STF mantém condenações de todos os cinco acusados pelo assassinato de Marielle Franco e Anderson Gomes

A Primeira Turma do Supremo Tribunal Federal (STF) formou, nesta quinta-feira (18), maioria de votos para negar os recursos apresentados pelas defesas e manter as condenações dos cinco acusados pelo assassinato da vereadora Marielle Franco e do motorista Anderson Gomes, crime ocorrido em 14 de março de 2018, no Rio de Janeiro. A decisão consolida um dos capítulos mais aguardados da justiça brasileira, após anos de investigações e julgamentos que expuseram a complexa teia de poder e violência política no país.

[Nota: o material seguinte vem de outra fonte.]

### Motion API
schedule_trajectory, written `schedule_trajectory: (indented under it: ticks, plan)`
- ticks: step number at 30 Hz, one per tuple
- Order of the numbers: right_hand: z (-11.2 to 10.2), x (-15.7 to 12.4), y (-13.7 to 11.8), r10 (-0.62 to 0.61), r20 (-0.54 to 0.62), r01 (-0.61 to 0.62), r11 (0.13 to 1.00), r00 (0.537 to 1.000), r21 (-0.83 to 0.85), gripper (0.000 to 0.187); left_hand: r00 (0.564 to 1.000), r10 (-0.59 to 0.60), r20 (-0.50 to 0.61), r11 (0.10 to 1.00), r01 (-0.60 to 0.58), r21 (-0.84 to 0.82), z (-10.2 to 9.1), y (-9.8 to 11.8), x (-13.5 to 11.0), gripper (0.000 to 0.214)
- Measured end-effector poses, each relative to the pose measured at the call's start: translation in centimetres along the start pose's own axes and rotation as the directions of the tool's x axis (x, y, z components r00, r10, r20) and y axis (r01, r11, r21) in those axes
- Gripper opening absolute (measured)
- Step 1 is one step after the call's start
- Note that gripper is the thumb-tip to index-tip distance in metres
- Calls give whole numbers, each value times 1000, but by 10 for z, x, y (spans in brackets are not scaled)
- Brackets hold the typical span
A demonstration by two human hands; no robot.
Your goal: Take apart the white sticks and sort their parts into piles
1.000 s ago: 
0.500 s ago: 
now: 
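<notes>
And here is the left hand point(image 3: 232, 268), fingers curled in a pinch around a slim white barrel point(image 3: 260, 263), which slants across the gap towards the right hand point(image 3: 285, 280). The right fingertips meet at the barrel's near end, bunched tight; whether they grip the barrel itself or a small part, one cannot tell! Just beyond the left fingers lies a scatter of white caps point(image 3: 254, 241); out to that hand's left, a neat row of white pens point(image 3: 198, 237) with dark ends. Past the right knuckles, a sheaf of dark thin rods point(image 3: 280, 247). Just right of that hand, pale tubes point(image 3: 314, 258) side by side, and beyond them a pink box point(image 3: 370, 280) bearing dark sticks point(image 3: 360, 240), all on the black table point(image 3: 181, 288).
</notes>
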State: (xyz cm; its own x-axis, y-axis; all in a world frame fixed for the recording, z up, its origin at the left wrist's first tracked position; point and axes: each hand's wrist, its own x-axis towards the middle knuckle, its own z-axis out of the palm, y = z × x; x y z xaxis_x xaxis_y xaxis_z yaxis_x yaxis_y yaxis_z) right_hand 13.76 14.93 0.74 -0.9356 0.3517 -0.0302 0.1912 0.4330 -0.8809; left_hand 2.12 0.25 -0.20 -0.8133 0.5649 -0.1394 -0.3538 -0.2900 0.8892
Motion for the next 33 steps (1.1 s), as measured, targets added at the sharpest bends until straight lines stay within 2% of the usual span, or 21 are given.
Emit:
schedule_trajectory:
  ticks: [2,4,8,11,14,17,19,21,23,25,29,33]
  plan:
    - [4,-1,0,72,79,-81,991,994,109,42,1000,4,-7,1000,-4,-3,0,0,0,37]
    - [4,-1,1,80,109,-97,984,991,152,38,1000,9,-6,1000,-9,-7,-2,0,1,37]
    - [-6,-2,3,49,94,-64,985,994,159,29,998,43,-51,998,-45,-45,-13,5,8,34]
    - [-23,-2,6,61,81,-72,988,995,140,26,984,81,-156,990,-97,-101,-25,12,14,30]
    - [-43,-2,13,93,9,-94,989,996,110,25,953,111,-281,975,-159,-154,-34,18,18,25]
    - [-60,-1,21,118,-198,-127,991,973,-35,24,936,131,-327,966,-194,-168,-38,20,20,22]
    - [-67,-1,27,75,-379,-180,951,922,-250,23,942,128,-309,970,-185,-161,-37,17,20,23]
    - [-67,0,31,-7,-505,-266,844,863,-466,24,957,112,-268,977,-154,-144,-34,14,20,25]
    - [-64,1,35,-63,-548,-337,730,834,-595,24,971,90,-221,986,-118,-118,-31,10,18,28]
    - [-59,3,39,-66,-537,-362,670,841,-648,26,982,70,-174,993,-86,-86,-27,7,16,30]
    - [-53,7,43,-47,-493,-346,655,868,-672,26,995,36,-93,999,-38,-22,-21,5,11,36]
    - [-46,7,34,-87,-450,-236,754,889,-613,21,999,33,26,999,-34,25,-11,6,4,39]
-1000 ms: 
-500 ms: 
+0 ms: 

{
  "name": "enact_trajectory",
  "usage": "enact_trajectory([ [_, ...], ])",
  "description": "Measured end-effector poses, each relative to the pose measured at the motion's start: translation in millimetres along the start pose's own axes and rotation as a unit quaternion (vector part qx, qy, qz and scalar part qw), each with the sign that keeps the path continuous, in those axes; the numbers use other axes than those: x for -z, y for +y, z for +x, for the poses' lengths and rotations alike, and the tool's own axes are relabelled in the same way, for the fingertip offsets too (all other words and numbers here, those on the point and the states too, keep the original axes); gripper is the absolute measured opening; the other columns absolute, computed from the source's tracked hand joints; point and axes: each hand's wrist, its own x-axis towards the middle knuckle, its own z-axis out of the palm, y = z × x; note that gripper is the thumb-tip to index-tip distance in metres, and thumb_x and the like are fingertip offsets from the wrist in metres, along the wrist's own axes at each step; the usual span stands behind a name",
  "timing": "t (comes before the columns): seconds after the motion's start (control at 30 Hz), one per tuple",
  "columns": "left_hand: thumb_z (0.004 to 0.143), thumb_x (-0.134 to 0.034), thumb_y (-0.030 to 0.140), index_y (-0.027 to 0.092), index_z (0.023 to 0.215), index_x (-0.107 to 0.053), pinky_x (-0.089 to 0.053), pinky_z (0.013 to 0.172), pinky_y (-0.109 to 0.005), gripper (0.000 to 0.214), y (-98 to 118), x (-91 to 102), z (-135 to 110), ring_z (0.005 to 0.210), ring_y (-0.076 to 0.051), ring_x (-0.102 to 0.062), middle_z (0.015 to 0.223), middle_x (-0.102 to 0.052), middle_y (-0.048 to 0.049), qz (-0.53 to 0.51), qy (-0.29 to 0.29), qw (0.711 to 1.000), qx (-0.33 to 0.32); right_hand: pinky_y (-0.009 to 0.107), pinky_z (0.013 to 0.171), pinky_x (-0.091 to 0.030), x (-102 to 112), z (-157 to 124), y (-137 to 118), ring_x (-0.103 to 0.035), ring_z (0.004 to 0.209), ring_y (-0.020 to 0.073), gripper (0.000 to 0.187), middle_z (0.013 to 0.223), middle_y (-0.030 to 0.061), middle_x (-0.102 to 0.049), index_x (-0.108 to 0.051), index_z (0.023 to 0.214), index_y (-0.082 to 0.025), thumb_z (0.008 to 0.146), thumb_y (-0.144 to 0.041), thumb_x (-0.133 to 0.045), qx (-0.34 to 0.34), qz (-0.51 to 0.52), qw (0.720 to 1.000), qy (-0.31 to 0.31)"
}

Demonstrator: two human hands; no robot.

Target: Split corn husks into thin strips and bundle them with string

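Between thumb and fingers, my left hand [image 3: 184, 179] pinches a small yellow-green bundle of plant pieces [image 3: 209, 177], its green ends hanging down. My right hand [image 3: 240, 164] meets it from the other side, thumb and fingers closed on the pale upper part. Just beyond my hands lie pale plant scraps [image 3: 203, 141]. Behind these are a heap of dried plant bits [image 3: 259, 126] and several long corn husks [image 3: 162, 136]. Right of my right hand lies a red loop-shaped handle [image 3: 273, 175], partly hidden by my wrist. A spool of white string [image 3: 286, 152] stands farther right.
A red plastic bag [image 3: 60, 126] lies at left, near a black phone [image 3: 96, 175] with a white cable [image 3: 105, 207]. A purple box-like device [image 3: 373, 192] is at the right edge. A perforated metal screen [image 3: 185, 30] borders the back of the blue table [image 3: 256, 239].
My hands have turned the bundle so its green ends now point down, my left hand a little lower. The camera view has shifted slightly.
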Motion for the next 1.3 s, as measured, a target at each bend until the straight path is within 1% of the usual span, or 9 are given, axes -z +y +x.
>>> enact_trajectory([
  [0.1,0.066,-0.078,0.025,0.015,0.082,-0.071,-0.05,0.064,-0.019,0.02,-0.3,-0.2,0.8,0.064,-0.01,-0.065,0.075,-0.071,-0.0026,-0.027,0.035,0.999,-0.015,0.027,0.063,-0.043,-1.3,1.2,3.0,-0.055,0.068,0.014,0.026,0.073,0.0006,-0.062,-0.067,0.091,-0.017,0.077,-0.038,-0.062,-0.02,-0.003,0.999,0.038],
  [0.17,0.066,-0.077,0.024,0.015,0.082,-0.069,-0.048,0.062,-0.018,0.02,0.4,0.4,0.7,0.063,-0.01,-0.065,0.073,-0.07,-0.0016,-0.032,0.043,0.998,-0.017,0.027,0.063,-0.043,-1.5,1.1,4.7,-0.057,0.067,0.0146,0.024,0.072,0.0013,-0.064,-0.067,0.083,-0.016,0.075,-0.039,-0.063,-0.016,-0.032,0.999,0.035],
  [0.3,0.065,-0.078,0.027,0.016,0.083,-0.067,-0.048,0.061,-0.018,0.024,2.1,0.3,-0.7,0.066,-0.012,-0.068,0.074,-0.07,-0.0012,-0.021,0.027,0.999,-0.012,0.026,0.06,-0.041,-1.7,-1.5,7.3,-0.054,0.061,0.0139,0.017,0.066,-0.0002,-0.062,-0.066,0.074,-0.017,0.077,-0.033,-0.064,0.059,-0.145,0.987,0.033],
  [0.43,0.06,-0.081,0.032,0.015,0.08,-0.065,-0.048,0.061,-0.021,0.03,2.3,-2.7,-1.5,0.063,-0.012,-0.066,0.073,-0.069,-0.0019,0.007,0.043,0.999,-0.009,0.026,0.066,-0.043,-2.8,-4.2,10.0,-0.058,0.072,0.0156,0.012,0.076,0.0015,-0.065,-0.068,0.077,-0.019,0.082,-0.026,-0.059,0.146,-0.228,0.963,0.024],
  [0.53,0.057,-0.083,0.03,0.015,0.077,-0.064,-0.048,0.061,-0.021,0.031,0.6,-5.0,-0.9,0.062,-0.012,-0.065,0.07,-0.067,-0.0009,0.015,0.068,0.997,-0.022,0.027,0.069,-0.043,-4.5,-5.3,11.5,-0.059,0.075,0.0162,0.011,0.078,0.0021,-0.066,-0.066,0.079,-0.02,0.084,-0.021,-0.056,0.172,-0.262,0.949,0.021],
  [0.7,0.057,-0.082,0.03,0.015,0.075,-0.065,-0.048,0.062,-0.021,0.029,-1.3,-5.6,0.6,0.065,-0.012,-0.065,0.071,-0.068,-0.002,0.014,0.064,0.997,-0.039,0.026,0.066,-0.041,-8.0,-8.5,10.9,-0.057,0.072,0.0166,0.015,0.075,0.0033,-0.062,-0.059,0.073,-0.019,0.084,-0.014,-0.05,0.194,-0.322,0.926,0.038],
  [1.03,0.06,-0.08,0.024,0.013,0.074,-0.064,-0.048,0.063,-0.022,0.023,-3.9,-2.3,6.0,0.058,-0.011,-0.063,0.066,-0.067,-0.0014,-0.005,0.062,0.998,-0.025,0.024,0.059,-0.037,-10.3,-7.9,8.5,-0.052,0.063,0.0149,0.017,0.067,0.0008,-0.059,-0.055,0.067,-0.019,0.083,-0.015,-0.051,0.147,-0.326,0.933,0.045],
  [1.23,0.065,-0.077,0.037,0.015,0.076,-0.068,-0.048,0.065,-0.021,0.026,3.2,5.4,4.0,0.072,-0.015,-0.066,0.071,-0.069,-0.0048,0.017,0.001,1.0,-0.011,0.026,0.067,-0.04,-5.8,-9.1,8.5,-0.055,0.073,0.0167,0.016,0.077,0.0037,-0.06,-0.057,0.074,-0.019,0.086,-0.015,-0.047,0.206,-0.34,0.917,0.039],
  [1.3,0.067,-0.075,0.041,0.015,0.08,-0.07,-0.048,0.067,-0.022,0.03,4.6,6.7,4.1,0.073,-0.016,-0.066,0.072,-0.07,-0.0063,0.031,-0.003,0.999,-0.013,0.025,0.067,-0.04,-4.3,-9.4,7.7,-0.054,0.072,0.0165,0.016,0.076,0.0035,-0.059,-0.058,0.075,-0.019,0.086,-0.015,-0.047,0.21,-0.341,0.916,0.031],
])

O placar parcial da votação virtual, que será encerrada nesta sexta-feira (19), registra 3 votos a 0 contra os recursos. Ainda falta o voto da ministra Cármen Lúcia, mas a tendência é de manutenção do resultado desfavorável às defesas. Com isso, ficam mantidas as condenações de Domingos Brazão, conselheiro do Tribunal de Contas do Rio de Janeiro; Chiquinho Brazão, ex-deputado federal; Rivaldo Barbosa, ex-chefe da Polícia Civil do Rio de Janeiro; Ronald de Paula, major da Polícia Militar; e Robson Calixto, ex-policial militar.

Penas elevadas e prisões já em curso

Em fevereiro deste ano, a mesma Primeira Turma do STF havia condenado os cinco réus por unanimidade. As penas aplicadas foram proporcionais à gravidade dos crimes: os irmãos Domingos Brazão e Chiquinho Brazão receberam 76 anos de prisão cada; Rivaldo Barbosa foi condenado a 18 anos; Ronald de Paula, a 56 anos; e Robson Calixto, a 9 anos. Todos já estão presos, com exceção de Chiquinho Brazão, que cumpre prisão domiciliar por questões de saúde.

A decisão do STF representa um marco no combate à impunidade em crimes políticos e de alta complexidade no Brasil. O caso Marielle Franco tornou-se símbolo da luta por justiça e direitos humanos, mobilizando organizações nacionais e internacionais. A manutenção das condenações reforça a tese de que o Estado brasileiro, após anos de obstruções e suspeitas de envolvimento de agentes públicos, finalmente conseguiu responsabilizar os mandantes e executores do crime.

O panorama político geral é de que a decisão do STF pode ter repercussões em outras investigações sobre crimes contra defensores de direitos humanos e lideranças políticas, além de sinalizar um endurecimento do Judiciário contra a violência política. A formação da maioria para negar os recursos também ocorre em um contexto de avanço de pautas de segurança pública e de combate à corrupção, com o STF atuando como garantidor de direitos fundamentais e da ordem democrática.